Draw a world map of unknown species … A challenge that has just been achieved two scientists associated with Yale University, in the USA. This map complements the one these same researchers published in 2011 on known species.
What these biodiversity specialists explain in the introduction to their work published in the journal Nature, it is that we know today, according to the best estimates, that less than 20% of the living species. At the current rate of pressure on the global environment, many of the unknown species will be extinct before humans can identify them.
Just published in Nature Ecology and Evolution @NatureEcoEvo, @Yale_BGC Center scientists @mariormoura and @WalterJetz put yet to be discovered vertebrate diversity on the map – supported by @moldotorg @InsideNatGeo @EOWilsonFndtn @UFPBoficial https://t.co/xkVCfhCRSH pic.twitter.com/tYGglx1LVH
– Yale BGC (@Yale_BGC) March 22, 2021
Hence the idea of this card, based on models allowing to say in which places of the planet there is the most chance to find frogs or reptiles, for example. Researchers have in fact focused on the broad category of terrestrial vertebrates.

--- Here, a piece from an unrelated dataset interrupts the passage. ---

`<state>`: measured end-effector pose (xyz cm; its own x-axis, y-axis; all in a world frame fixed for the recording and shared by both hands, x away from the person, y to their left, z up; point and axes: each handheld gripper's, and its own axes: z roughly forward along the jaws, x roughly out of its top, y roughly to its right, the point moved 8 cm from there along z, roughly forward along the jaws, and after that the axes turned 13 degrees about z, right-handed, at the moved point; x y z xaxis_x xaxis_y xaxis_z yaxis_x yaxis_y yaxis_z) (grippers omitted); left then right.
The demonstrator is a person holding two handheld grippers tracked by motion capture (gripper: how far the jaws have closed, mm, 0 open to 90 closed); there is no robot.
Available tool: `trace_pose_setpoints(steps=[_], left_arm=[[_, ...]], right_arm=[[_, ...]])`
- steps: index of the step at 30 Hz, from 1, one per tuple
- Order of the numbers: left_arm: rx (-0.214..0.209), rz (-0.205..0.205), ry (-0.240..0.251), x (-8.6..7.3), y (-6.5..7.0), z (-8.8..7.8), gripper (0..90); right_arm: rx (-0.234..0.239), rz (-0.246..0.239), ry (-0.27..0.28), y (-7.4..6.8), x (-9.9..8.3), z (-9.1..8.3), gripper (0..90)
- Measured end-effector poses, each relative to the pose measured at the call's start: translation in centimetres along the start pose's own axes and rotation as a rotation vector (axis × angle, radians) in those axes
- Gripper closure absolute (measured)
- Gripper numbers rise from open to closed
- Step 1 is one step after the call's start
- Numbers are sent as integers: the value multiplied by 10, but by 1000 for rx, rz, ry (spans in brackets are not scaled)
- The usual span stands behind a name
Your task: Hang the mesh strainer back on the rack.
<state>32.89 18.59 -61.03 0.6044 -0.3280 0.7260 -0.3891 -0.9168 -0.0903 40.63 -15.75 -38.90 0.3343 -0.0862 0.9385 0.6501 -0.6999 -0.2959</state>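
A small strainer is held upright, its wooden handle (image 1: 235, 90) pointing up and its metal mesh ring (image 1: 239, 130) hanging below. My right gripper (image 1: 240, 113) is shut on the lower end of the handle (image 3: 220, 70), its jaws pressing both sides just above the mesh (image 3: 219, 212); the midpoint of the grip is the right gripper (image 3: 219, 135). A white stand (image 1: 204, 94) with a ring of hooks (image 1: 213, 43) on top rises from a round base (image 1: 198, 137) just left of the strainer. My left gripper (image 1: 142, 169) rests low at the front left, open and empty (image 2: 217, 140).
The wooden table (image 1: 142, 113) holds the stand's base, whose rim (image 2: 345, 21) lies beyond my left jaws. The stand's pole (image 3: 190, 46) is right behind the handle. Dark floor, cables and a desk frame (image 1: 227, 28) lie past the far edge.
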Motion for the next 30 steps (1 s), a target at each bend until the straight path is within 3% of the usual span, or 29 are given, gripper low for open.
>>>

They thus analyzed the dates of discovery and the environmental and biological characteristics of nearly 32,000 species of terrestrial vertebrates. By extrapolating these data, the two scientists were able to determine which types of species, within the four main groups of vertebrates, remain to be discovered as well as their probable location.

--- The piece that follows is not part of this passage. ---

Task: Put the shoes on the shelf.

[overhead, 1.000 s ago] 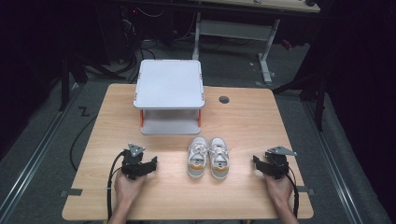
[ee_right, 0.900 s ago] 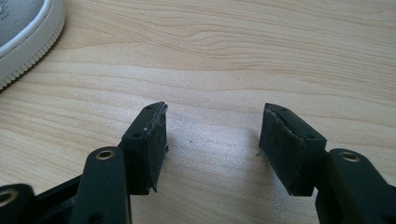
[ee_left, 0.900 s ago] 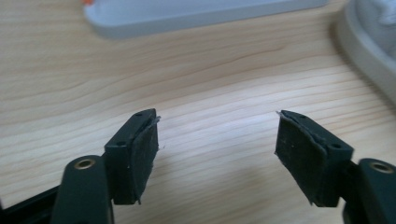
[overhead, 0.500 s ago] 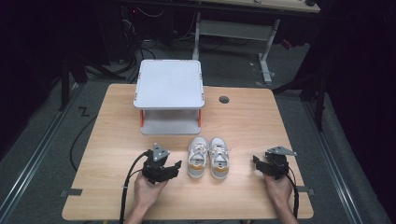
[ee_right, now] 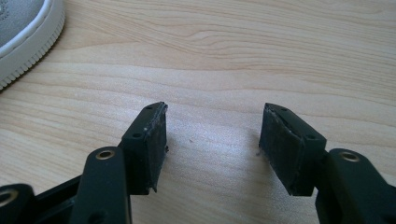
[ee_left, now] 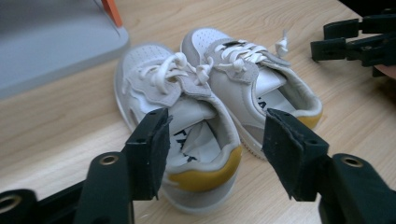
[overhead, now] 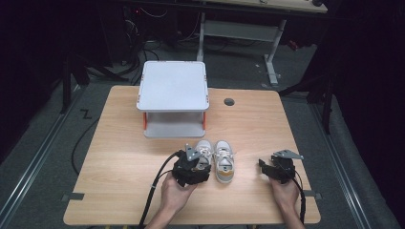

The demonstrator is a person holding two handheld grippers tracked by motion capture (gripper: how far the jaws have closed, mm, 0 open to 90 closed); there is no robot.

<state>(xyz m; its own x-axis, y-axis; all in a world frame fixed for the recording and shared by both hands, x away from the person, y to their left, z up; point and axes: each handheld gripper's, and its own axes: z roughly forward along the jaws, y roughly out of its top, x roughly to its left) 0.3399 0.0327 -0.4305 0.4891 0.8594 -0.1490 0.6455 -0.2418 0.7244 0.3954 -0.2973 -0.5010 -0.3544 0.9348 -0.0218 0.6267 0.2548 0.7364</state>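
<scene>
A pair of small white shoes with yellow heels stands side by side at the table's front middle, toes pointing away from me. My left gripper (overhead: pixel 197 162) hovers over the heel of the left shoe (overhead: pixel 204 149). In the left gripper view its jaws (ee_left: pixel 215 133) straddle that shoe's (ee_left: pixel 187 102) heel without touching it; they have just been closing partway. The right shoe (ee_left: pixel 261 84) lies beside it. My right gripper (overhead: pixel 263 168) rests open to the right of the right shoe (overhead: pixel 223 162). Only bare wood lies between its pads (ee_right: pixel 212 126).
A white two-level stand (overhead: pixel 173 98) with orange posts sits at the back middle of the wooden table (overhead: pixel 119 157). A round cable hole (overhead: pixel 229 101) lies to its right. The right shoe's sole edge (ee_right: pixel 28 32) shows in the right gripper view.
My left hand has moved right from the table's front left and risen, and its gripper now sits over the left shoe's heel. The right gripper has stayed in place.
</scene>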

The Yale University map shows, quite logically, that it is rather the small animals, whose geographic sphere is small and which live in regions difficult to access, which are most likely to have escaped the radars for biologists. Madagascar, Colombia, Indonesia and Brazil alone account for a quarter of potential discoveries. It is also a way of saying that these areas, which in particular have vast humid tropical forests, should be protected as a priority.
The two authors of this study now aim to develop, in the years to come, the same type of map for plants, marine species and invertebrates. New weapons to enable governments and scientific institutions to know where to focus their efforts to document and preserve biodiversity.